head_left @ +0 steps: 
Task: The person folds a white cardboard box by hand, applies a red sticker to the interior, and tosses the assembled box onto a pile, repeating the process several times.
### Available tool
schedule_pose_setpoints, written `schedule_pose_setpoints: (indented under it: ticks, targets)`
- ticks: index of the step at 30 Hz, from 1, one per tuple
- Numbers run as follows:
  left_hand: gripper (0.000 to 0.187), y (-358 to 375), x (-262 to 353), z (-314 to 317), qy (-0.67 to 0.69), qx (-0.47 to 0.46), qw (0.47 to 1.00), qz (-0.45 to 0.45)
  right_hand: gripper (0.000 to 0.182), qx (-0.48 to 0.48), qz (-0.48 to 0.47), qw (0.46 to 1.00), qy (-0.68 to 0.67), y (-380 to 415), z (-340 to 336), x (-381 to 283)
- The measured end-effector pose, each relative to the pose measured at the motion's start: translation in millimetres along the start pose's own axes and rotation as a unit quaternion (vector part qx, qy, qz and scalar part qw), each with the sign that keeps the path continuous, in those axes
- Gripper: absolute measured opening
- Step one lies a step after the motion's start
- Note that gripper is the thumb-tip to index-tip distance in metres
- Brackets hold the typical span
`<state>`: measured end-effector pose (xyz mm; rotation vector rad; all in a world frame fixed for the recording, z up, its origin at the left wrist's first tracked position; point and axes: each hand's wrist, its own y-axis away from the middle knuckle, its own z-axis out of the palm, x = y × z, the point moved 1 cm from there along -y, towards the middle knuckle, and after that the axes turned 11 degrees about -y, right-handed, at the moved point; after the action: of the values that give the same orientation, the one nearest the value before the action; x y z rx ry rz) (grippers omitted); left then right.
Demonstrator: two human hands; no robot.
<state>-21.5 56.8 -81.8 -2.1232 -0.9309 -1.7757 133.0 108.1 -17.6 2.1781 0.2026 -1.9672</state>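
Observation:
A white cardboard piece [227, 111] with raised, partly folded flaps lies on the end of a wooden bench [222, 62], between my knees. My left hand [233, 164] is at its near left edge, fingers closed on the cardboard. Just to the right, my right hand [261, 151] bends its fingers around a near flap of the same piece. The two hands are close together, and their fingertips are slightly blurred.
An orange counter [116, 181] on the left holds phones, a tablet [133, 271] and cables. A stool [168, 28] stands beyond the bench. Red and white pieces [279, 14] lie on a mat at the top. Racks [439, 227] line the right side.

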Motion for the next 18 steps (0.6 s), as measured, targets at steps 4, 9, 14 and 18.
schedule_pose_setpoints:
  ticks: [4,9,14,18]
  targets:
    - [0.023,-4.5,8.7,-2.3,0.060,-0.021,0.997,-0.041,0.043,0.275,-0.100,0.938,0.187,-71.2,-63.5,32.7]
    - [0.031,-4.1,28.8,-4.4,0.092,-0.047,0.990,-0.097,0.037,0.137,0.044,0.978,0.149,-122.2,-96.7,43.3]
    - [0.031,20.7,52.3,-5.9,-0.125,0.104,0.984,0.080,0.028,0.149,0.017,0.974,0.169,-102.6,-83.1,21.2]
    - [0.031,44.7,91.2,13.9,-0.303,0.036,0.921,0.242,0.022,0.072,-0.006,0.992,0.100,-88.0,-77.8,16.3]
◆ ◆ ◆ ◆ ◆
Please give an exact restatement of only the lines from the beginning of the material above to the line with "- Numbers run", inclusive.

[SOLUTION FOR THIS EXERCISE]:
head_left @ +0 steps: 
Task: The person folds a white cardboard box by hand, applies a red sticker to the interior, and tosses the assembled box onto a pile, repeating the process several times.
### Available tool
schedule_pose_setpoints, written `schedule_pose_setpoints: (indented under it: ticks, targets)`
- ticks: index of the step at 30 Hz, from 1, one per tuple
- Numbers run as follows:

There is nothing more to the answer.